I know that it's fear. I hate that it's fear. It's this awful thing of fearing it will suck so you never finish. Fear of failure. Fair of worthlessness. Fear of wasting the little time I have left in life. I got loads of fears, dude.
But see on the other side of that is shame cuz I'm absolutely disgustedly humiliated by my lack of follow through. If I didn't finish Asia Minor last year, I am pretty sure I would be spiraling into despair right about now.
And yes, I know, I'm being hard on myself. Everyone keeps saying this. I get it. Well...no, I don't quite get it b/c I don't understand what it means NOT to be hard on yourself. The only way to accomplish anything is to push yourself to the point of pain. THEN you get the goal with sweat, blood and lots of tears.

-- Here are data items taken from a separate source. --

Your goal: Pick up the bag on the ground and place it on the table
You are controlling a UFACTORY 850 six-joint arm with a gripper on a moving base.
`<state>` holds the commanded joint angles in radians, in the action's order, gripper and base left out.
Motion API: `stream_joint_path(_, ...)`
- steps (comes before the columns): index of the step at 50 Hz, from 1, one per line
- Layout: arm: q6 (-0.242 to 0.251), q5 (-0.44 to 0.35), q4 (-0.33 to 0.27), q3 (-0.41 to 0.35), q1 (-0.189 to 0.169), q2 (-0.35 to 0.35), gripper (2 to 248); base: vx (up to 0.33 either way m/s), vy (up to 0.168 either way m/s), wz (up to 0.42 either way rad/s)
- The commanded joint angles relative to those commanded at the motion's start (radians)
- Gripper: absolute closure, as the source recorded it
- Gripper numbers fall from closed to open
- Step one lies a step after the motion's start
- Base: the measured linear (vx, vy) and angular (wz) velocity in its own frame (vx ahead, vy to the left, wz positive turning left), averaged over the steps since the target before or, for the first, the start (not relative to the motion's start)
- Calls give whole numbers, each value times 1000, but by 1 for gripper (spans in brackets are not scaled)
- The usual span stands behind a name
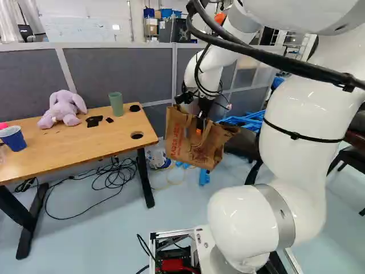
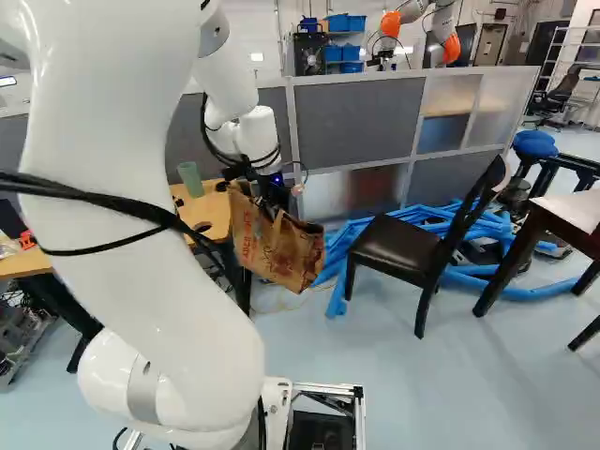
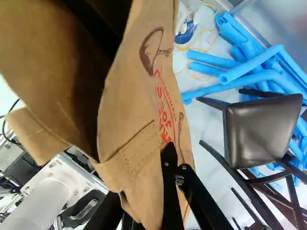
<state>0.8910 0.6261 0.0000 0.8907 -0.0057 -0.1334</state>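
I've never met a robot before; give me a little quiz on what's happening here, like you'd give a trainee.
1. True or false: the gripper holds the paper bag off the floor.
2. The plush rabbit on the table is: a) green, b) pale purple, c) orange.
3. Fill in: the tubes near the black chair are ____.
Key: 1 true; 2 b; 3 blue.

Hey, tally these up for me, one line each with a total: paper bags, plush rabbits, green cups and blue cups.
Paper bag: 1
Plush rabbit: 1
Green cup: 1
Blue cup: 1
Total: 4
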Motion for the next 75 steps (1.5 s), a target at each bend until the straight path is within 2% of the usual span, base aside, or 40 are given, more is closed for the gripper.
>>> stream_joint_path(75,0,226,0,91,-21,156,232,0,0,0)
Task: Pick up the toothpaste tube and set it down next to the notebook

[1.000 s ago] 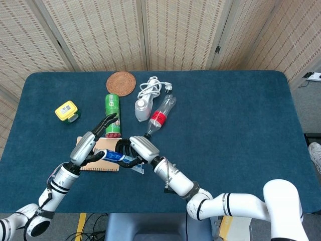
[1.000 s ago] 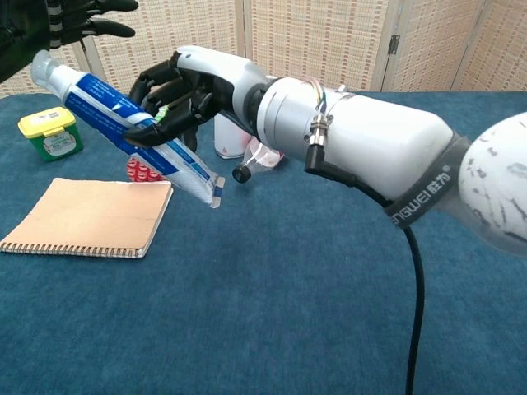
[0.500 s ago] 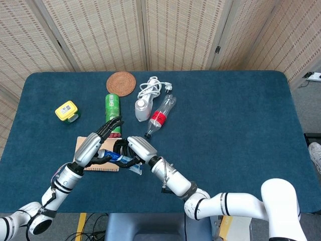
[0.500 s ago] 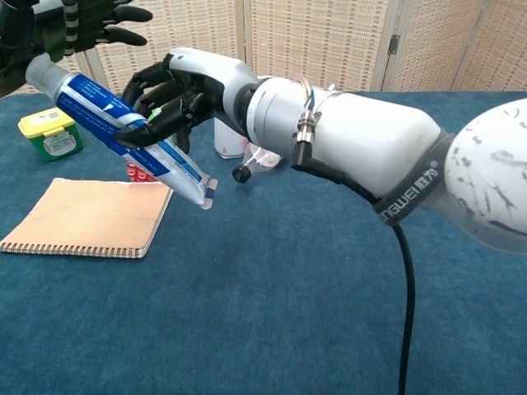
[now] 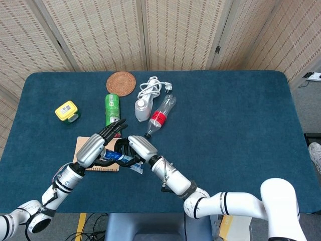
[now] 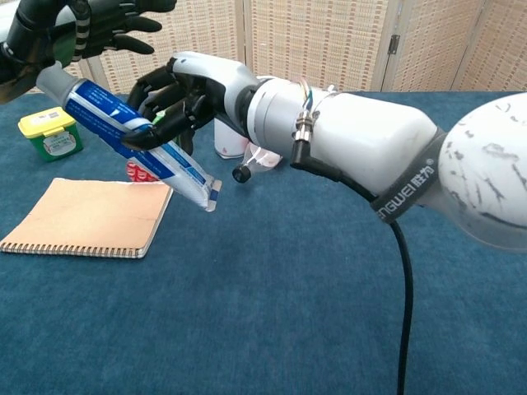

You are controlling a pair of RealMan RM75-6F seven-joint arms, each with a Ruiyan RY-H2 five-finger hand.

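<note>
While the toothpaste tube (image 6: 132,136) is already off the table (image 6: 329,313), the task is only partly done: the right hand (image 6: 177,95) grips the tube around its middle with curled fingers and carries it tilted in the air, cap end up toward the left hand (image 6: 82,25), crimped end hanging down just past the near corner of the notebook (image 6: 86,216). The left hand sits at the cap end with its fingers spread; whether it actually touches or steadies the cap I cannot tell. What remains, as I judge it, is to lower the tube onto the bare blue cloth beside the notebook and let go.

From the head view the two hands overlap above the notebook (image 5: 95,155), so most of the tube and much of the notebook are covered there. The chest view cuts the left hand off at the top left edge, hiding its palm. A red-patterned object behind the notebook is mostly blocked by the tube, and the clear bottle (image 5: 161,116) shows in the chest view only as a cap and neck under the right wrist
</note>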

Isn't this how other people achieve their goals? Or is my method totally psycho?
I think the way to battle perfectionism is through data and hard facts. That's why I've been doing this thing where I literally take a picture of my daily word count and post it on IG. It's a receipt that I am working and doing the best that I can. If I can see that progress, then I'd rather that than this cold company of perfection.
I've decided Knights story needs my attention for now. But soon after back to AM. I gotta just strike this to do list down one a time. Have to somehow manage the manic energy to focus into one thing. Do you have any idea how hard that is for me? It's like...it's like trying to capture all the light from a prism into like that one focused light from an microscope to burn ants alive.
But I have to kill them ants. I guess in this metaphor the ants are my WIPs.